You're right, this thread is for advice, not for you to state your uselessness on a topic, by not posting your uselessness is implied anyway. So unless you have any real advice to give for this particular topic, you probably shouldn't be posting here either. If you want to give advice on Dark Reality's and my posting strategies, I'll be more than happy to make a thread for you. So yeah, either stop bagging us for disregarding a principle that you yourself ignored, or post something at least remotely useful for friend Super_Dark here. you should probably threaten to give yourself an infraction before waving your Mod badge in front of us. And no, I'm stating right now that this is not a troll, I actually am just making a statement and this statement actually doesn't even need a reaction, I just wanted to voice my concern with your logic. You will also be unable to change my opinion on this, so don't even try. Therefore, since I'm not wanting a response from you, this can in no way be a troll. This is also not slanderous since I'm not saying anything other than fact and opinion, which are completely legal. And I'm serious about the thread offer, that wasn't sarcasm.
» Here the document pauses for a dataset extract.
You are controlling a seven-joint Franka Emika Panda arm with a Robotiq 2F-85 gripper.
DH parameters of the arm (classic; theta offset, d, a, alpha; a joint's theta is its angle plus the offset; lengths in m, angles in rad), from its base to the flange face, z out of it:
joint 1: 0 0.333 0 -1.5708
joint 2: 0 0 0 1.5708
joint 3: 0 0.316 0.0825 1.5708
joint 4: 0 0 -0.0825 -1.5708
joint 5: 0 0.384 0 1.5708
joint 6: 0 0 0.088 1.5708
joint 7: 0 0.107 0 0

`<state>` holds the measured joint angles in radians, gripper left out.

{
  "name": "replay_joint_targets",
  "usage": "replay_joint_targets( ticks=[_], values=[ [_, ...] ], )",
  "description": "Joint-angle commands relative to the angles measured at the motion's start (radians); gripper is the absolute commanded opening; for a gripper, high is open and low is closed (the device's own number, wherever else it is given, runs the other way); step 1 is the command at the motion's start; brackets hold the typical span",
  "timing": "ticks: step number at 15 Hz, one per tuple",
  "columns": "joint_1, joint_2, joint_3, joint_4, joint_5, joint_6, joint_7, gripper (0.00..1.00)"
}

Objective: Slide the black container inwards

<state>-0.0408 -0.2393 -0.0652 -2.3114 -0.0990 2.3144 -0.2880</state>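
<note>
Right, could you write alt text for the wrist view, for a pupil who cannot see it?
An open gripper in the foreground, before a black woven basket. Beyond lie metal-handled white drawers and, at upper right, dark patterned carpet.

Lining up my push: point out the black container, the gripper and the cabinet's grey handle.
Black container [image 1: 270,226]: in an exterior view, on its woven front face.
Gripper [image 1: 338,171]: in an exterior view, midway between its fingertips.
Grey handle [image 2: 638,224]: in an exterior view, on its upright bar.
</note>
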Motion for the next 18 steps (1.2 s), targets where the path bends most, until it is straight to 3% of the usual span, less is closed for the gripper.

Well maybe a little bit, but I'll do it if you wish because nothing really happens here that much anyway.

MonkehLawd
10-25-2008, 03:04 AM
omg guise, you're so inconsiderate. arguing should not go on in these types of threads. advice and help only, and hardcore debates and butthurtedness in pms. like wtf omg rly.

tigerx102
10-25-2008, 11:09 AM
My aunt ,who i am very close to, recently just tried to commit suicide in my own house. After getting her to the hospital, i have been depressed, i can't sleep, eat my favorite foods, or get out of bed if i get some sleep. She swallowed a bunch of tylenol pm's so out of rage i threw all of the pills into my fireplace and burnt them, then i couldnt stand to think of her anymore... I ended up throwing the picture of me and her when i was five at the wall. It shattered and ruined the picture completely. She did get out of the hospital, but now is in a rehab center that won't allow any communication. I just want to stop feeling depressed and be thankful she will be out in a couple years. But how do i do that?:(

This is not an irrational feeling to have, and that is where it begins. You have every right to be suicidal yourself, angry, manic, insomniac, whatever. Just, please, don't tear the whole house up for when you aunt does recover :) Be a good boy and smash up the XBox 360.
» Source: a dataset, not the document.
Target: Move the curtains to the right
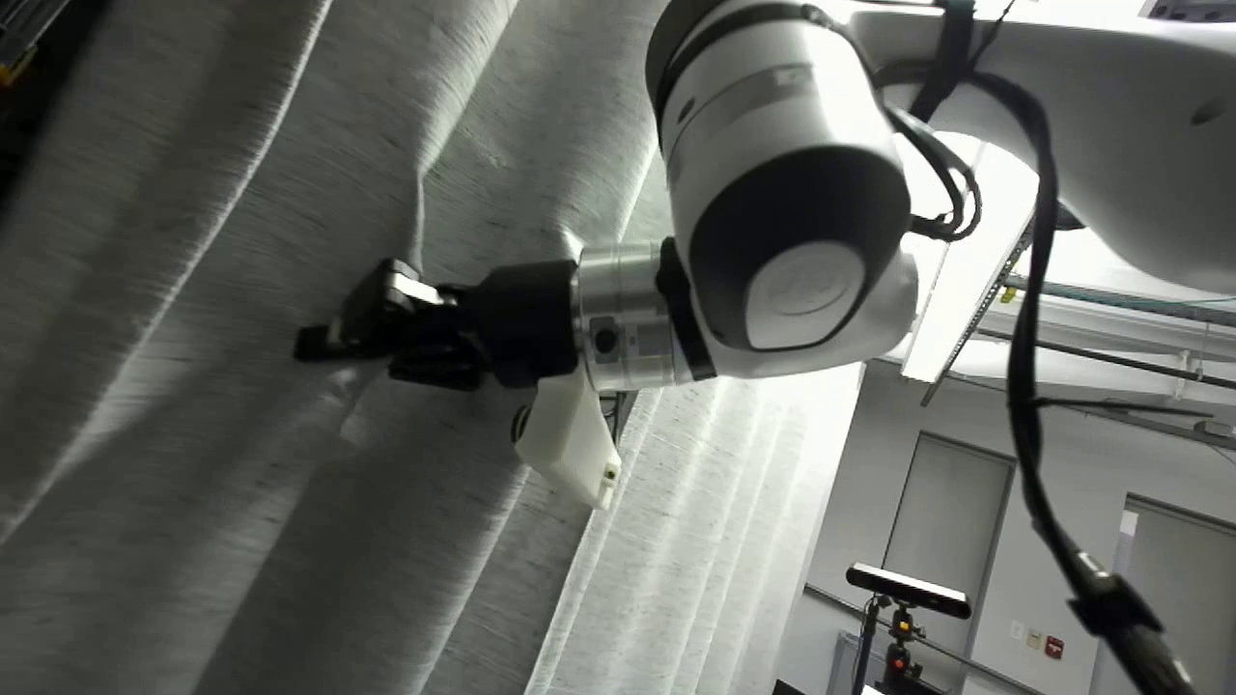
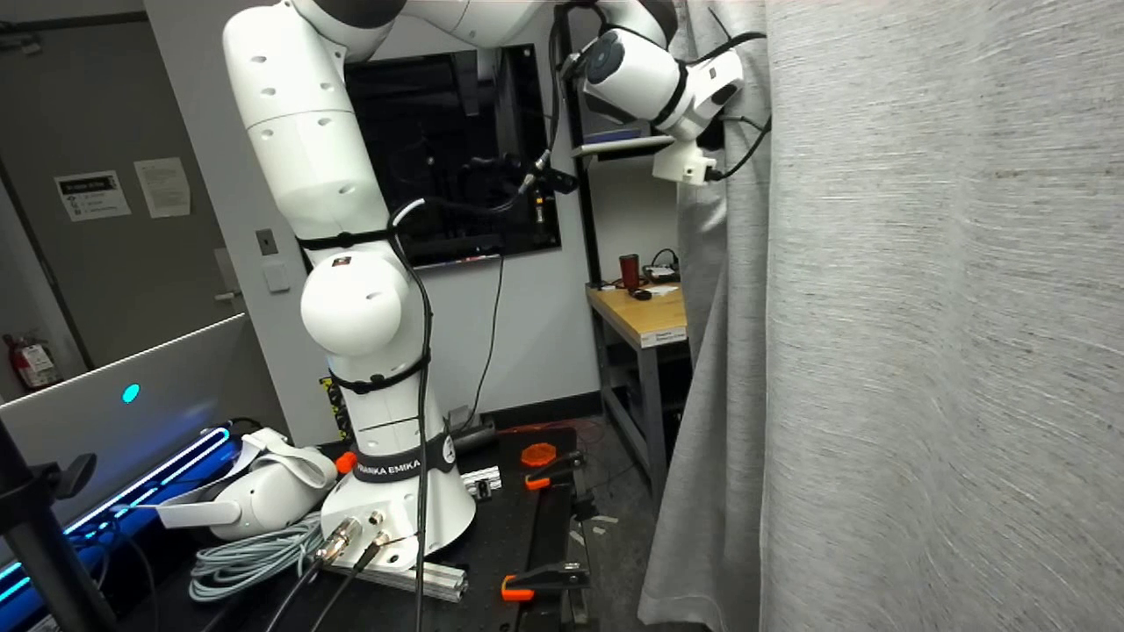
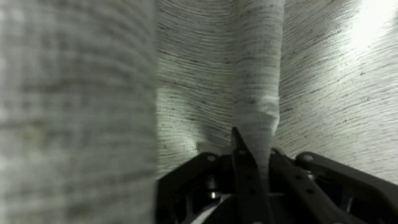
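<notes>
The curtains are pale grey-white ribbed fabric with long vertical folds. They fill the left of an exterior view (image 1: 241,463), the right side of an exterior view (image 2: 931,316), and nearly the whole wrist view (image 3: 196,62). My gripper (image 1: 362,323) is against the fabric, which creases toward its fingers. In the wrist view a narrow fold runs down between the two black fingers of the gripper (image 3: 255,146), and they are closed on it. A near, blurred fold covers the left of the wrist view. In an exterior view the fingers are hidden behind the curtain and the wrist.
A wooden-topped table (image 2: 637,316) with a red cup (image 2: 630,272) stands behind the curtain's edge. A wall screen (image 2: 448,158) is behind the arm. Orange-tipped clamps (image 2: 544,581) sit on the robot's table edge. A camera on a stand (image 1: 908,591) is at lower right. Cables hang along the arm.
</notes>
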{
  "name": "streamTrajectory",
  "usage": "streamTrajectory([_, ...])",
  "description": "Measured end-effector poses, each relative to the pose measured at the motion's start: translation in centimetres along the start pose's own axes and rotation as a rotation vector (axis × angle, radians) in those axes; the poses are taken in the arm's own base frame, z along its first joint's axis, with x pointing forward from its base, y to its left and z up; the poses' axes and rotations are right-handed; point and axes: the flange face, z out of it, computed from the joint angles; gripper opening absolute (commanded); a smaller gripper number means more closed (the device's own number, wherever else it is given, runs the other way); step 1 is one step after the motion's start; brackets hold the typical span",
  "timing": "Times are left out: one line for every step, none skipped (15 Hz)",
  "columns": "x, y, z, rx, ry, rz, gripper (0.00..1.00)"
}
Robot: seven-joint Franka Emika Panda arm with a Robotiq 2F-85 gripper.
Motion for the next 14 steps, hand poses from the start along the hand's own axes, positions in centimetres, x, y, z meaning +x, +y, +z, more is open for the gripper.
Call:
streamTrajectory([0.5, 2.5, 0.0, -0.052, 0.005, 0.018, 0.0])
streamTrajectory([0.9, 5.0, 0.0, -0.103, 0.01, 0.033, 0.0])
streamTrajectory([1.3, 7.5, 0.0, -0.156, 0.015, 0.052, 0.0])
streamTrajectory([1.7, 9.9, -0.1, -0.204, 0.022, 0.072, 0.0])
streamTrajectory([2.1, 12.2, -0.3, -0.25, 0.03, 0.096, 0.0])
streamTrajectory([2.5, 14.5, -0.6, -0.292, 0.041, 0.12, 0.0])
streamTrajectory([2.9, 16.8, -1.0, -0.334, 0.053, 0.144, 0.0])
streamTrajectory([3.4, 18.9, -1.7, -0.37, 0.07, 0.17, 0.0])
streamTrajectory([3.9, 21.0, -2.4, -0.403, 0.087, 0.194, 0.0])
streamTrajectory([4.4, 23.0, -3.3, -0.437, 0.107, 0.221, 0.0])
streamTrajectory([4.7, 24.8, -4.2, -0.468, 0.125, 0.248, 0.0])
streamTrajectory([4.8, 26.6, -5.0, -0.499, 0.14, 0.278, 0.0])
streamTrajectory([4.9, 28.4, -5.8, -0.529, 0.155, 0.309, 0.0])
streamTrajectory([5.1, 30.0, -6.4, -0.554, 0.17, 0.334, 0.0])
Seriously, though, I'm sure the rehab center will change up visitation limits soon as your aunt is in a stable piece of mind (it was probably for her own good, BTW, so please understand that). You need something to take things off your mind (pets [my favorite], Super Smash, shooting a 12-gauge, shooting a 12-gauge at your father's in-law [no, j/k, don't do that], smashing your head into a thin wall); otherwise, you'll still be as depressed as you were when it begun.